Comme vous le savez, Monsieur le Président, la loi fondamentale de notre pays a fait l’objet de moult révisions durant la dernière décennie. Lesquelles révisions ont amené certains à pousser le cynisme jusqu’à comparer notre constitution à un chiffon entre les mains d’un président qui le manipule au gré de ses machinations politiques. Certes toutes les révisions constitutionnelles opérées sous Wade n’ont pas été « déconsolidantes », pour reprendre un terme utilisé par le constitutionnaliste, Ismaila Madior Fall. Mais l’exécutif a souvent usé de son influence pour obérer l’orthodoxie dans la pratique démocratique et, par la même occasion, affaiblir les institutions de la république. A titre d’exemples, on peut citer les révisions constitutionnelles relatives à la prorogation du mandat des députés en 2006 et 2007 sous prétexte que l’Etat devait repousser les élections législatives afin de faire face aux inondations provoquées par les pluies diluviennes qui avaient fait des ravages un peu partout dans le pays en 2005, et particulièrement dans la banlieue dakaroise. Dans la même logique de conservation du pouvoir, le camp du président sortant a procédé à l’allongement en 2008 du mandat présidentiel, qui passa ainsi du quinquennat au septennat. Enfin, la révision constitutionnelle la plus antidémocratique qui aurait pu sceller le sort de la démocratie sénégalaise est celle du 23 juin 2011, qui tentait d’introduire un ticket par le biais duquel le président et son colistier (une nouveauté dans l’organigramme institutionnel du pays) seraient élus s’ils bénéficiaient du seuil minimal de 25% des suffrages. Sentant le coup fourré que constituerait une telle révision, les citoyens se sont levés pour reprendre le pouvoir qu’ils ont délégué à leurs parlementaires dont la majorité n’était pas dans les dispositions pour empêcher qu’une telle forfaiture se produise.
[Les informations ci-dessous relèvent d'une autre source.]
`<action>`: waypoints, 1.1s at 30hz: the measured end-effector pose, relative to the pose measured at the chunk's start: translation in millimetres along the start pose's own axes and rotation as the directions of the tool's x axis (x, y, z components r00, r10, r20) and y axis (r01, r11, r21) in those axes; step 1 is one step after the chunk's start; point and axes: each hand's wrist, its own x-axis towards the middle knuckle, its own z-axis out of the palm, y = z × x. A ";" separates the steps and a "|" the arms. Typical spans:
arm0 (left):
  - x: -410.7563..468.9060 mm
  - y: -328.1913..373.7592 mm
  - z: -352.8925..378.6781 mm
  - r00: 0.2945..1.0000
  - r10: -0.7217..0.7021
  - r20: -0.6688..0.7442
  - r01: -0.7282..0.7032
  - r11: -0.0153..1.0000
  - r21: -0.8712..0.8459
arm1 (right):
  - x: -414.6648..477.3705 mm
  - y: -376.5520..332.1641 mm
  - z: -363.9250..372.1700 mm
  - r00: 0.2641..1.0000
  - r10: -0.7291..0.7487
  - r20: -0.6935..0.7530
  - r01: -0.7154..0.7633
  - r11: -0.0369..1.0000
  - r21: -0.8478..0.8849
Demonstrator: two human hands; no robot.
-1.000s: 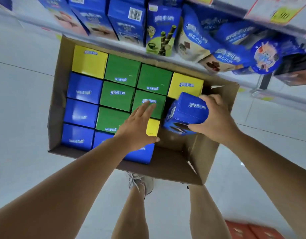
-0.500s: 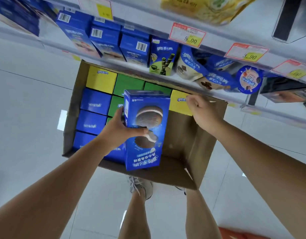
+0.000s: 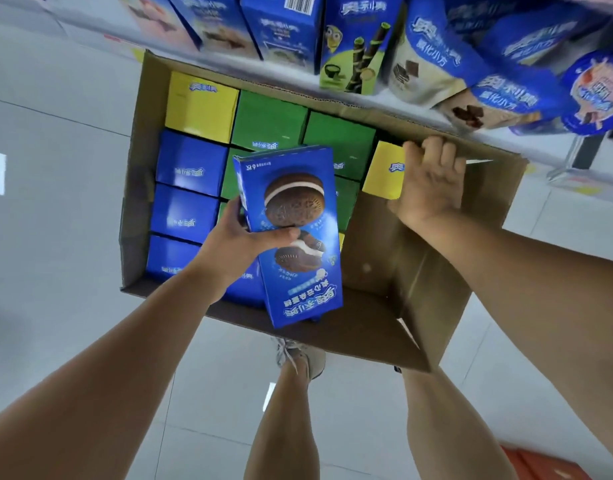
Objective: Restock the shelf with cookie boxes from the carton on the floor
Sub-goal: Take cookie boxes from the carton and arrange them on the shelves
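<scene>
The left hand [image 3: 242, 244] holds a blue cookie box [image 3: 294, 233] at the centre of the frame, lifted clear above the carton [image 3: 135, 174]. Its thumb lies across the printed front and its fingers [image 3: 234, 216] wrap round the box's left edge. The right hand [image 3: 431, 183], right of centre, has its fingers curled at the far corner of a yellow box [image 3: 383, 173] standing in the carton. Whether they grip that box or the carton's rim I cannot tell.

The left hand grips the blue box near its middle, on one side only, so the tall box could twist, slip out and drop into the carton. The shelf [image 3: 384, 110] edge runs just over the carton's far wall at the top of the frame. A hurried lift could knock the box against it, or nudge the leaning pouches [image 3: 433, 53] at the upper right out of their row.
</scene>
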 end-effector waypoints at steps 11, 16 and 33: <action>-113.8 99.6 -6.5 0.996 0.092 0.007 -0.091 0.989 -0.119 | -116.4 58.9 -197.6 0.972 0.100 0.211 -0.221 0.684 0.695; -218.7 195.4 -28.5 0.965 0.250 0.075 -0.241 0.964 -0.108 | -205.4 78.8 -351.9 0.984 0.126 0.128 -0.175 0.512 0.841; -556.1 453.2 -127.3 0.600 0.764 0.237 -0.786 0.618 -0.003 | -445.7 160.1 -694.7 0.837 0.341 -0.428 0.336 0.296 0.894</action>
Monsieur le Président, ces mêmes citoyens s’attendent à ce que vous soyez le porte étendard d’un Sénégal qui se place inexorablement sur le chemin de la démocratie et du développement. Comme vous avez dû le remarquer, l’explosion de joie qui a accueilli l’annonce de votre élection a été vite suivie d’une circonspection qui se justifie par l’amère expérience d’un peuple récemment trahi et qui n’entend plus verser dans l’euphorie d’un amour passionnel voué à un quelconque leader. Heureusement que vous disposez d’une plateforme adéquate pour porter haut le flambeau de la démocratie sénégalaise. Une application honnête et sincère de la charte de gouvernance démocratique des assises nationales auxquelles vous avez adhéré vous donne suffisamment les moyens de vos ambitions.
Ce que le peuple attend de vous, Monsieur le Président, c’est de lui donner un signal fort quant à votre volonté de rupture par rapport à ce qui se faisait auparavant. Il ne veut pas de démagogue au palais ni de despote, même éclairé. Ce peuple a eu marre de voir ses nobles idéaux de démocratie et de développement travestis. Et son cri du cœur a fini par se transformer en un slogan qui traduit toute sa révolte et son indignation face à la confiscation de ses libertés citoyennes. Cette révolte, Monsieur le Président, ne s’est pas émoussée ; elle est simplement en veille pour vous permettre de vous installer afin d’installer le pays sur les rails du développement attendu. Vous ne jouirez pas de l’état de grâce qui a fait confondre à votre prédécesseur patience et passivité, car un nouveau citoyen est né et son esprit ne se nourrit pas de sermons prodigués par de faux prophètes ou autres marchands d’illusions. Il ne se laisse pas non plus séduire par des promesses mirobolantes sans suite. Il se veut simplement acteur dans un état moderne dont le fonctionnement s’appuie sur les leviers élémentaires de la bonne gouvernance qui, à son tour, est fondée sur l’éthique et la justice sociale.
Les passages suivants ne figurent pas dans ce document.